Is anyone able to provide some insight into this behavior? I would like to not only fix this issue but to understand why.
Thank you!

Your struct is not mutable, hence you can’t reassign the s field. Broadcasting is only for collections/containers, which a Float64 is not.

You can broadcast into the MVector field because it’s a mutable object.

What would you suggest as the most performant way to proceed? I am thinking of either redefining the struct as mutable, or storing each field in a static array. The first should be easier to implement, but I am worried about performance “gotchas”.

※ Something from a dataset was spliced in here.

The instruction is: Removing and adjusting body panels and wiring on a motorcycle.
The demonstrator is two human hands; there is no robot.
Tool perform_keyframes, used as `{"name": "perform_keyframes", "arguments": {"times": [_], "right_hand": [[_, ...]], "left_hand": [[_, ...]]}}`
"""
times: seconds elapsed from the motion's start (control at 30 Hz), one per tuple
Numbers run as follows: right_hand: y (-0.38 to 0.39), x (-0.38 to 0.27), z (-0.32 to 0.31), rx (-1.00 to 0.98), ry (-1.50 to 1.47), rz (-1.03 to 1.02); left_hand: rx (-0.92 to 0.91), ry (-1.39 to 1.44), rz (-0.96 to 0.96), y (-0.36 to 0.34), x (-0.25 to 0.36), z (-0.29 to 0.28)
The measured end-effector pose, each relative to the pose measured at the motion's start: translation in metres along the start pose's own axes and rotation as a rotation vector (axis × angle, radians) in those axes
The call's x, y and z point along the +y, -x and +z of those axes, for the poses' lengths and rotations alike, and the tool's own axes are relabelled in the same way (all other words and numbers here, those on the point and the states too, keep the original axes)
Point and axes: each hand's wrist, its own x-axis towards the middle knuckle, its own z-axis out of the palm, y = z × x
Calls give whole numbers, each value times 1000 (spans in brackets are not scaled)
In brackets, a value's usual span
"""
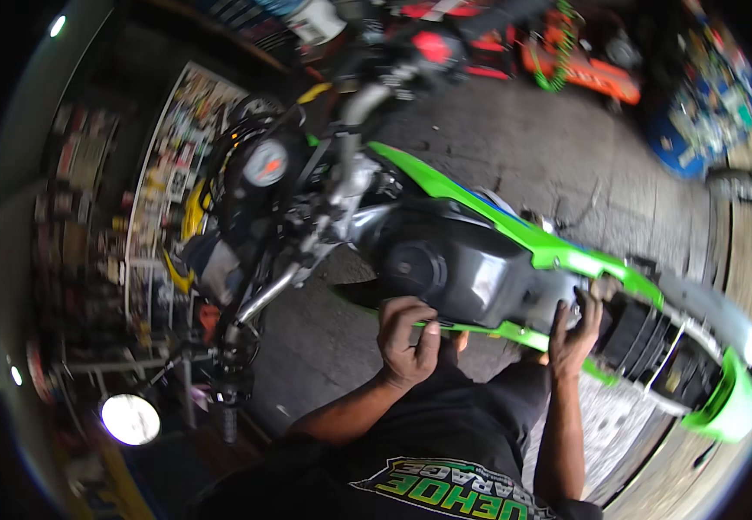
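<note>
A motorcycle with green side panels lies across the view in front of me. Its black fuel tank (480, 273) has a round dark cap (415, 267) on top. My left hand (409, 342) is at the near side of the tank, fingers curled in toward the thumb at the edge of the near green panel (514, 333); what lies between them is hidden. Behind the tank, my right hand (577, 334) is raised with thumb and fingers apart, close to the exposed frame area where the seat is off. The far green panel (566, 256) runs along the other side.
The handlebar (276, 290) and a round gauge (267, 165) are at left, with a lit round mirror (130, 419) near the lower left. A sticker-covered glass cabinet (168, 165) stands beyond. At the far right are a blue drum (679, 139) and an orange compressor (584, 74).
</note>
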Motion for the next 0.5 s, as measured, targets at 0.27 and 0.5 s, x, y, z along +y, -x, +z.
{"name": "perform_keyframes", "arguments": {"times": [0.27, 0.5], "right_hand": [[-36, -128, 74, -373, -6, -514], [-41, -197, 91, -590, 351, -871]], "left_hand": [[825, 96, -1004, 69, -120, 2], [868, 984, -1227, 93, -192, 0]]}}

A mutable struct with a SVector field is a fine choice.

2 Likes

I just played around two different solutions, shown below with benchmarks for future reference.

module S

N=30_000_000

using StaticArrays, Random

mutable struct MParticle
    pos::SVector{3,Float64}
    s::Float64
end

struct SParticle
    pos::MVector{3,Float64}
    s::MVector{1,Float64}
end

PM     = MParticle(SVector(0., 0., 0.), 1.)
PS     = SParticle(MVector(0., 0., 0.), MVector(1.))

# Benchmark
@time for i in 1:N
    PM.pos = SVector(rand(),rand(),rand())
    PM.s   = rand()
end

@time for i in 1:N
    PS.pos .= MVector(rand(),rand(),rand())
    PS.s   .= MVector(rand())
end

# module end
end
julia> include("structTest.jl")
  4.830332 seconds (270.00 M allocations: 5.812 GiB, 11.33% gc time, 0.17% compilation time)
  4.781887 seconds (270.00 M allocations: 5.812 GiB, 11.59% gc time, 0.04% compilation time)
Main.S

I am surprised that both methods seem equally performant for sufficiently large N, although I noticed SParticle had consistently lower % compilation time.

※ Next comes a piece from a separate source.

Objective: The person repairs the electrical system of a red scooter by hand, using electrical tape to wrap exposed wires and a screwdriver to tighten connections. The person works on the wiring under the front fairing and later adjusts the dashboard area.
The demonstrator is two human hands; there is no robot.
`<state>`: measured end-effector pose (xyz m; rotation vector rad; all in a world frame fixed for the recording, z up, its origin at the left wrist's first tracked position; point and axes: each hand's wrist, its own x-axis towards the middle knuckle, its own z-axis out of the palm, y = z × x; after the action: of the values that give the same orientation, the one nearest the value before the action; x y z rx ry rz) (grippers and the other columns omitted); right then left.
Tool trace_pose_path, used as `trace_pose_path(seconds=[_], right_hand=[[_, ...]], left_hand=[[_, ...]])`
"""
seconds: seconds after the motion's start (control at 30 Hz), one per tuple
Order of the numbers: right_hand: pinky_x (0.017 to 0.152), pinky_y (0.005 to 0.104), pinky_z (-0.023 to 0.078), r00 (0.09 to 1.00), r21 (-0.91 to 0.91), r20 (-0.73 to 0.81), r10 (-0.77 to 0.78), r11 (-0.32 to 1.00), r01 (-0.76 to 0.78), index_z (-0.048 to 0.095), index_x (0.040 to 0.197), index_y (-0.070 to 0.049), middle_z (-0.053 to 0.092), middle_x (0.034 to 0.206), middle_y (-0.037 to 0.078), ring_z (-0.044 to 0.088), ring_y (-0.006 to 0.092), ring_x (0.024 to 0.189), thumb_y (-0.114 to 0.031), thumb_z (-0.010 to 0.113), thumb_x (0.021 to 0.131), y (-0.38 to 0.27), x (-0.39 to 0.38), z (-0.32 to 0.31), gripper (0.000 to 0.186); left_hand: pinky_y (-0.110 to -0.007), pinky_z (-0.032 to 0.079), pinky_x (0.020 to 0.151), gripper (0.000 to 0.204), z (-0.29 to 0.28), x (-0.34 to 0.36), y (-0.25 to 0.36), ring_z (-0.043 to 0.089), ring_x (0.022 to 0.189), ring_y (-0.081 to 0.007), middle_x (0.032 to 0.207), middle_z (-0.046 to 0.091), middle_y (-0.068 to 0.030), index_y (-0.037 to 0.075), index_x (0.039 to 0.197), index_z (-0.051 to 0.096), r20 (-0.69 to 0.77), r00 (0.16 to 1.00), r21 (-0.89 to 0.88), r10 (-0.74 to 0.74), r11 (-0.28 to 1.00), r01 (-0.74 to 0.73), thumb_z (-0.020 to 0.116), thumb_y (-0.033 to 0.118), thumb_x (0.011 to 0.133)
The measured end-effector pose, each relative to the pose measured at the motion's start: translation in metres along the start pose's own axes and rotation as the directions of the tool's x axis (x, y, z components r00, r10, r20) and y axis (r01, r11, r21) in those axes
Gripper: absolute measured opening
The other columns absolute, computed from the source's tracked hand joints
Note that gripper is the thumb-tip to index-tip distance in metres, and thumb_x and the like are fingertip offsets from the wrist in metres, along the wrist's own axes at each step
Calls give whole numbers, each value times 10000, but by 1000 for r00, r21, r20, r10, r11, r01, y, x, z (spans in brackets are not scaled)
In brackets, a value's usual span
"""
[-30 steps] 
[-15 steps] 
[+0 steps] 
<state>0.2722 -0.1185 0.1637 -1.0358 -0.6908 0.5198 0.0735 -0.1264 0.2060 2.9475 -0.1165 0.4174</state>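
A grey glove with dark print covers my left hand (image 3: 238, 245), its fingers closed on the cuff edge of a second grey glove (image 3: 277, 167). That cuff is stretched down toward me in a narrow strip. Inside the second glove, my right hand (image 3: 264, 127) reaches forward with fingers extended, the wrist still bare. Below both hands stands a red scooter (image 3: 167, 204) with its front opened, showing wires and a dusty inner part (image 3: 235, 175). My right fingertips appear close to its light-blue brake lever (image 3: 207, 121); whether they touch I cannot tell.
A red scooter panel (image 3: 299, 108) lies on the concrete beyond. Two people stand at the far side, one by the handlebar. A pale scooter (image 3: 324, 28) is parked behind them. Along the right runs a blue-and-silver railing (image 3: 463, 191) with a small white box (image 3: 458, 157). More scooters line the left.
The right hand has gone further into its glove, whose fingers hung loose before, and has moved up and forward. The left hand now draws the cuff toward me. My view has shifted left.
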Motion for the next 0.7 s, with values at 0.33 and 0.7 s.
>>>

The first structure definition seems cleaner, so I think I will moved forward in implementing the mutable struct with immutable fields.

Don’t benchmark in global scope. Put the thing you want to benchmark in a function and @benchmark that function (from BenchmarkTools.jl). Don’t use global variables during benchmarking (or for otherwise performance critical objects).

3 Likes

MParticle’s advantage is that it will require 1 allocation to construct, and is 1 contiguous block of memory, while SParticle requires 2 allocations to construct, and has 2 separate addresses.

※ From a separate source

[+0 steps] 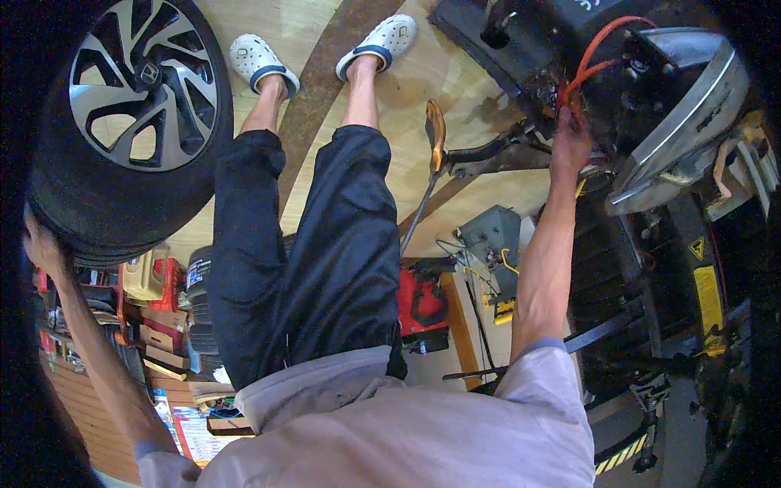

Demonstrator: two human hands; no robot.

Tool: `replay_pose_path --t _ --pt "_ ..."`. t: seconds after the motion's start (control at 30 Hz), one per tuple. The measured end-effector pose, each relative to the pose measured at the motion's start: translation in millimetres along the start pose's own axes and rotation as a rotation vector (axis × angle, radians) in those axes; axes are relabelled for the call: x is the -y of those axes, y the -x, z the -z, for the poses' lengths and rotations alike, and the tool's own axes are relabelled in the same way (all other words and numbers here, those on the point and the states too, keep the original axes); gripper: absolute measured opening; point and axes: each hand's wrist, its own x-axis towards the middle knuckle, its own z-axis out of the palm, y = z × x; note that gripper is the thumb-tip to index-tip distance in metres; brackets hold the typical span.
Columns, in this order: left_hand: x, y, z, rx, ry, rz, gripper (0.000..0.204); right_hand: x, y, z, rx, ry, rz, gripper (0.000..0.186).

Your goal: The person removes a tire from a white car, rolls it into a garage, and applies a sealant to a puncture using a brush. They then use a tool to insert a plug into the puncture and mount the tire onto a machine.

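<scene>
At the upper left is a car wheel [146,77], a black tyre on a silver-and-black alloy rim with twisted spokes. My left hand [42,244] is against the tyre's tread; its fingers are partly lost in the dark edge of the picture. On the right, my right arm stretches up to a dark machine. There my right hand [572,145] is closed around the end of a looping red hose [598,53]. What else may be inside that grip is hidden. A grey, curved metal-edged part [679,122] of the machine sits just right of this hand.
A lever with an orange-brown pad [436,134] juts from the machine near my legs. Behind me are a grey case [490,240], a red tool or machine [423,301], stacked tyres [200,301] and a yellowish container [145,275]. A brown strip crosses the floor beneath my shoes [378,46].
</scene>
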Motion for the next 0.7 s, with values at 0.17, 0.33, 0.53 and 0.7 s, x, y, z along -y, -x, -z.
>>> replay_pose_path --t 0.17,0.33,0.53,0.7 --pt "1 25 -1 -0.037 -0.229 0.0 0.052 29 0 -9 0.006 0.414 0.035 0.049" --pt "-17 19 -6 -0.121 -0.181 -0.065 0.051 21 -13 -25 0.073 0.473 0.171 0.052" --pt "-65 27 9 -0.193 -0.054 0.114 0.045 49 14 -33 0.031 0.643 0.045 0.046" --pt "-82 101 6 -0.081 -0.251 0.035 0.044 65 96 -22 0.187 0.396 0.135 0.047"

Neither of these differences will be tested in a micro benchmark updating the same object in place.

1 Like
function update1(PM, N)
    @time for i in 1:N
        PM.pos = SVector(rand(),rand(),rand())
        PM.s   = rand()
    end
end

function update2(PS, N)
    @time for i in 1:N
        PS.pos .= MVector(rand(),rand(),rand())
        PS.s   .= MVector(rand())
    end
end


update1(PM, N)
update2(PS, N)
julia> include("structTest.jl")
WARNING: replacing module S.
  0.916128 seconds
  0.904219 seconds
Main.S

Excellent point. Thank you!

Do you have further reading on this that you can recommend? I am interested for the sake of curiosity, and this behavior is also important to the performance of my simulation at large.